夏知之放下茶杯,慢慢走到他身边,一时间两人都没有说话。
今天的少爷异常奇怪,边澜鹤给他让出一点位置,嘴上絮叨,实则不动声色的打量。
院子里忙忙碌碌,倒是有些热闹气氛。不知为何,少爷看着这热闹发了会儿呆,而后像是想到什么,终于露出一点笑意:“叫.....就叫长生阁吧。”
他的嗓子几乎说不出什么话,声音很轻。
整整一天了,这是少爷今天第一次流露出些许展颜的迹象。边澜鹤心里却狠狠一跳,眼睛微眯,半点也乐不出来——
长生阁。
长生。
沈山南?!
————
沈山南在卧房。
夏知之昨晚什么都没说,沈山南也什么都没问,就像一个寻常的、没有出过门的晚上一样。
只是少爷突发奇想,自己写策划的时候硬要拉着沈山南,说是教他写字。写的沈姓文盲本来转的就慢的脑袋彻底宕机,活生生杵成铁疙瘩,拿脑子里的水泡一泡,当场就能生锈。

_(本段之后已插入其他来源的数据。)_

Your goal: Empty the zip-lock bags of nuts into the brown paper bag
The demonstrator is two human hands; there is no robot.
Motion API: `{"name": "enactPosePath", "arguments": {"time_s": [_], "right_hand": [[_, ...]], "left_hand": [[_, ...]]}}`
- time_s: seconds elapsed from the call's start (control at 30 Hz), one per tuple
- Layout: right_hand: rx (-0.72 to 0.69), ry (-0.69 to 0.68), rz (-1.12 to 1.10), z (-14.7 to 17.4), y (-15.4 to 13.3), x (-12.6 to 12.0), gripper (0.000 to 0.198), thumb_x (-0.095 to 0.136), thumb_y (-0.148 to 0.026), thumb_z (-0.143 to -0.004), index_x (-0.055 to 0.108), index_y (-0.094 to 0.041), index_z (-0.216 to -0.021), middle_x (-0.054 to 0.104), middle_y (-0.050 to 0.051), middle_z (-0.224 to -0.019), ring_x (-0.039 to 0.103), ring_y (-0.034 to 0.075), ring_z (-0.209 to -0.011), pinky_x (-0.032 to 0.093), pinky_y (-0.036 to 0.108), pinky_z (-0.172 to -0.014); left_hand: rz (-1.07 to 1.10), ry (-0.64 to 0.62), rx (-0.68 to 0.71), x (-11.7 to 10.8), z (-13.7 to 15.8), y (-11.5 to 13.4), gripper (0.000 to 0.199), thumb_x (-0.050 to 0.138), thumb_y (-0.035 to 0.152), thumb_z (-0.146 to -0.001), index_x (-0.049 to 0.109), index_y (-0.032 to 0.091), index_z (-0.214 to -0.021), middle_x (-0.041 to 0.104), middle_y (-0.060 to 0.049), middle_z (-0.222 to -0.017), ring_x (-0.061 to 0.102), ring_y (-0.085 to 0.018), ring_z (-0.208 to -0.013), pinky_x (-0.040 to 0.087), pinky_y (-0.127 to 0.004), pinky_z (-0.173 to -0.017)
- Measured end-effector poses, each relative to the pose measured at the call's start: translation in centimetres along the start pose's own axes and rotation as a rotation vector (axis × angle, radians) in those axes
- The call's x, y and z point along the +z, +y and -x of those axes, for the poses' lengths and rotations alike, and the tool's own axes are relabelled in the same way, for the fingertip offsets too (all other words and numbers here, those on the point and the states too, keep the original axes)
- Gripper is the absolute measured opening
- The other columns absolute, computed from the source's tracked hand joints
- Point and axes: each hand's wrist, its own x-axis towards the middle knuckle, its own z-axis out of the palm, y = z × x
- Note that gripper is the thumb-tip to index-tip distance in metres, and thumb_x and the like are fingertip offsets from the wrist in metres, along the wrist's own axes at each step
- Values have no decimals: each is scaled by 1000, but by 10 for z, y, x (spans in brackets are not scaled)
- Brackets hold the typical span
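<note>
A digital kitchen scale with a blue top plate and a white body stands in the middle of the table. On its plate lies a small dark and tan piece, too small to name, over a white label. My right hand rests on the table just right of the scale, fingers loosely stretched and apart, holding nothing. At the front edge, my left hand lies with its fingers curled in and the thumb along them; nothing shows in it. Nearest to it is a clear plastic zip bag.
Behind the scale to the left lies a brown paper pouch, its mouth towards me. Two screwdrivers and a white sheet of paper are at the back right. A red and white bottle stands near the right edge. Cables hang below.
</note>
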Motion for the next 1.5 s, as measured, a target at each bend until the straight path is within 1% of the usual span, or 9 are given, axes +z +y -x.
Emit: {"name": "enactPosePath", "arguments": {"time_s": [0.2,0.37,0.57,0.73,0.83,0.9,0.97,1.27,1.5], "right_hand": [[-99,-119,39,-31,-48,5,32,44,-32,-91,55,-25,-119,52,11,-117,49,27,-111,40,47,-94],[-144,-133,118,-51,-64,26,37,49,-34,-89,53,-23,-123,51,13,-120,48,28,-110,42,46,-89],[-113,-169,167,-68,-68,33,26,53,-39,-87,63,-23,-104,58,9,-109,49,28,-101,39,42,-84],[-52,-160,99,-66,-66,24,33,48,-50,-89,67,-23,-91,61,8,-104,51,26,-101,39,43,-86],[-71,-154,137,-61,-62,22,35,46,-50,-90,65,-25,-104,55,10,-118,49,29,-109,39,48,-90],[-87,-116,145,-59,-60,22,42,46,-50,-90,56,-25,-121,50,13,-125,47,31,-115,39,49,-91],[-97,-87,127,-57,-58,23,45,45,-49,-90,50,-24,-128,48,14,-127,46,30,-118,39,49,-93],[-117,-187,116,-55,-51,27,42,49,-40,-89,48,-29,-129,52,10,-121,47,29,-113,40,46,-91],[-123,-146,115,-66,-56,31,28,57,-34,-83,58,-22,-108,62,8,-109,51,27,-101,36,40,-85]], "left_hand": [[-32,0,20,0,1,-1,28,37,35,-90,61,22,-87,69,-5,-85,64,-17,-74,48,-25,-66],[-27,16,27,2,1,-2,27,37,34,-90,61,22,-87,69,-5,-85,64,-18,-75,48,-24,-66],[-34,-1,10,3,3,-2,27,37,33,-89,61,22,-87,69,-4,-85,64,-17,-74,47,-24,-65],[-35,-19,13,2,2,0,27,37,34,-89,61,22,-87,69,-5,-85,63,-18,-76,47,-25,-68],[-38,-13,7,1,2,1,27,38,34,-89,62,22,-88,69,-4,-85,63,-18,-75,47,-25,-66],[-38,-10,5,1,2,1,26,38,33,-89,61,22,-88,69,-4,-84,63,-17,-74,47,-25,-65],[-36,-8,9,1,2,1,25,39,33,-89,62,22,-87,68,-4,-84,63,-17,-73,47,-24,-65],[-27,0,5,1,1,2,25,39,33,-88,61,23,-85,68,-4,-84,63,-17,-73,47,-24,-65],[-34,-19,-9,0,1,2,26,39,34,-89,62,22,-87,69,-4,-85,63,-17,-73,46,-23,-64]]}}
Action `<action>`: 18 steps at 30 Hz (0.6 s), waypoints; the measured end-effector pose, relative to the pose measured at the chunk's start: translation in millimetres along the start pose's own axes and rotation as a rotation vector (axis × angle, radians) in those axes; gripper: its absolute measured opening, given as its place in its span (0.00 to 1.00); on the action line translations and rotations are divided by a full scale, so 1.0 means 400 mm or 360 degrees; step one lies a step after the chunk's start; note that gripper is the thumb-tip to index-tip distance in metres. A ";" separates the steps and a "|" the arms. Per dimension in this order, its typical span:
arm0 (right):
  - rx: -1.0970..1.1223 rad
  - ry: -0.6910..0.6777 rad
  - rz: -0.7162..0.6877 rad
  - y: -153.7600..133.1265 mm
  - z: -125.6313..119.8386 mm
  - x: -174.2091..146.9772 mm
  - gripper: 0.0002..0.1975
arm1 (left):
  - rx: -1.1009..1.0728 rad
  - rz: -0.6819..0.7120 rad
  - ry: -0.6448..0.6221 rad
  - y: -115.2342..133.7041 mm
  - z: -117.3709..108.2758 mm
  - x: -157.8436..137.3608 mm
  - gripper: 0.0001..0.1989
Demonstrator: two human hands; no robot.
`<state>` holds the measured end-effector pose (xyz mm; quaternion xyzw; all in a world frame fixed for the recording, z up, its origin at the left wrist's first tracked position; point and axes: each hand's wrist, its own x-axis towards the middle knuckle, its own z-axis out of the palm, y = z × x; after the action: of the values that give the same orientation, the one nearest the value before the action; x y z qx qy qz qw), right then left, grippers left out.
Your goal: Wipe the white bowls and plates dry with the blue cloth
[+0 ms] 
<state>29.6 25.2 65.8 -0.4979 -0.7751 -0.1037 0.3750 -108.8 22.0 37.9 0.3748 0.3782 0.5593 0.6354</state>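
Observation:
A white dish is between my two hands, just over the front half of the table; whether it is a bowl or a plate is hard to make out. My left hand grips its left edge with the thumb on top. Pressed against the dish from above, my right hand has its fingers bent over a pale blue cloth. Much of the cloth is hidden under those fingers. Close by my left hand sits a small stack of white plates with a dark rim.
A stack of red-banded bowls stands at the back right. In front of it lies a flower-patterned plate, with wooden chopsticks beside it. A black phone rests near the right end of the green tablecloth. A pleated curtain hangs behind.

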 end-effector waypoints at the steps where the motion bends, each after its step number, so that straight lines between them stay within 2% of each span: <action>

除了夏知之的名字,他看所有的字都像是画画,真的是非常、极其、特别难以理解。一支轻飘飘的毛笔在他手里感觉比几十斤的重剑还难把握,生生折断好几支,被少爷佯作惩罚的咬了好几下脸。
痛苦至极,以至于沈山南几乎开始要思考利用一点“其他”手段逃避学习了。
但是一抬头就看见夏知之画的Q版大头在盯着自己,又不得不低下头去,继续练那几个鬼画符。
“咔嚓”一声,窗户忽然动了动,窗外传来一声轻笑。
沈山南头也不回,黑剑骤然出鞘。
窗外人反应极快,鲜少有人能躲开沈山南的剑,但对方躲开了。不仅躲开,甚至似乎还知道他的下一步招式,迅速献祭了一柄剑,挡住袭来的剑势。
“你不是刚断了我一条胳膊,不必如此着急吧,”来者语带笑意:“对不住,实在没想到你将识字都忘了,没忍住。”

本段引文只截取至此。